Whatever the reasons for its success, Amazon’s dominance causes concern, primarily among its competitors, but also on the part of local “bricks and mortar” retailers.

Our household is a Prime subscriber, and I purchase stuff from Amazon.  I do like shopping at local businesses, and I am concerned about how Amazon’s ascendancy might harm them.  But, is there a way that Amazon could help local businesses?

From time to time I will run into Dave Hite at McGuckin Hardware.   Dave and Dee (McGuckin) Hite own the store.  I’ve been shopping at McGuckin’s since it opened: Dee’s brother Ron was a schoolmate at Boulder High School.   I even did a little bit of manual labor for the store way back when.

Dave and his family have been in hardware for a long time, and what says is his biggest concern is the decline of wholesale suppliers to independent hardware stores.  The big operations have their own supply chains; as their lower prices lead independents to close, their suppliers also weaken or disappear, which in turn pushes more marginal retailers into failure.  This is a positive-feedback condition, aka “progressive failure” or “death spiral”.

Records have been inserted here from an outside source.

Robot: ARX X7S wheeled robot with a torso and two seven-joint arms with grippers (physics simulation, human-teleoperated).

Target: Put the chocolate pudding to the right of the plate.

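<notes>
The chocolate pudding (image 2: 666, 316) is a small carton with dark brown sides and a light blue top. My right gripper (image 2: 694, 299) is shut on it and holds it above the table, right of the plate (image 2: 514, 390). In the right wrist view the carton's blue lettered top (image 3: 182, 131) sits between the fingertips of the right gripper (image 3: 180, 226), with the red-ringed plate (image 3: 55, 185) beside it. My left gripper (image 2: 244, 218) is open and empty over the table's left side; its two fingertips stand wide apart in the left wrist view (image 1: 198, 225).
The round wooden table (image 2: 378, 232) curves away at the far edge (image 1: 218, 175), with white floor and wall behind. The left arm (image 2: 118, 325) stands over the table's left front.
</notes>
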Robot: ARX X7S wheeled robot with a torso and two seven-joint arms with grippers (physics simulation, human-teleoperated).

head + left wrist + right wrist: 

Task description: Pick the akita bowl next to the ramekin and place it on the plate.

Now comes Amazon, with wholesale buying power and fulfillment that is unrivaled in the U.S.  Amazon already provides a complete warehouse and fulfillment service to small internet sellers–carefully package and label your stuff, ship it to Amazon, and where it is stored until they ship it according to your instructions.   Why can’t this model support local businesses.  Say that Amazon expanded its business to include a comprehensive collection of hardware.  A shopper at McGuckin Hardware who could not find what they want in the store would browse the Amazon stock with a store clerk and order what they want, using McGuckin’s “mega-Prime” account.   Amazon and McGuckin each get a cut and the customer gets what they want delivered to their door.   I dunno, maybe this is dumb, but it seems like an interesting  possibility.  I’ll raise Shunryu Suzuki on this.

The other thing that I wonder about Amazon is how the delivered transportation energy cost of an item compares to one picked up from a local store?   I don’t know the answer to this, but I think there’s a good chance it would go in Amazon’s favor, particularly when you consider that the product is hauled home from the local store along with multiple tons of vehicle.   This seems like an interesting question;  perhaps it has already been answered.